### [WORK TO BE COMPLETED]
Please return the full listing exactly as written, with the images removed.

******************************

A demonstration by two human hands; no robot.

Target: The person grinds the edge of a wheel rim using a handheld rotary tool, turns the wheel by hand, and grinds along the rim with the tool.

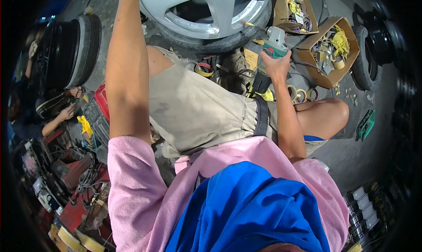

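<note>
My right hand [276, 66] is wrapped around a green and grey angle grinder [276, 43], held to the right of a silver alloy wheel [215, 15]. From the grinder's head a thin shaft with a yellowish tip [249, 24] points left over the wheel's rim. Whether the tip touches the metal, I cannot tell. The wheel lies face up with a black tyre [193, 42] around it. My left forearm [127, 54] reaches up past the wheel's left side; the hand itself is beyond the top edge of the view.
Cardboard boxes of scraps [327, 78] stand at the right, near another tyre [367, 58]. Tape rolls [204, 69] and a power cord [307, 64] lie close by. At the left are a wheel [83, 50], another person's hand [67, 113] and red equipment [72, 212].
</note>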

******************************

### [YOUR RESPONSE]
A demonstration by two human hands; no robot.

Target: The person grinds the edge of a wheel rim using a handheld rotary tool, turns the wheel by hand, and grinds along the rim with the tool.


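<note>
My right hand [276, 66] is wrapped around a green and grey angle grinder [276, 43], held to the right of a silver alloy wheel [215, 15]. From the grinder's head a thin shaft with a yellowish tip [249, 24] points left over the wheel's rim. Whether the tip touches the metal, I cannot tell. The wheel lies face up with a black tyre [193, 42] around it. My left forearm [127, 54] reaches up past the wheel's left side; the hand itself is beyond the top edge of the view.
Cardboard boxes of scraps [327, 78] stand at the right, near another tyre [367, 58]. Tape rolls [204, 69] and a power cord [307, 64] lie close by. At the left are a wheel [83, 50], another person's hand [67, 113] and red equipment [72, 212].
</note>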

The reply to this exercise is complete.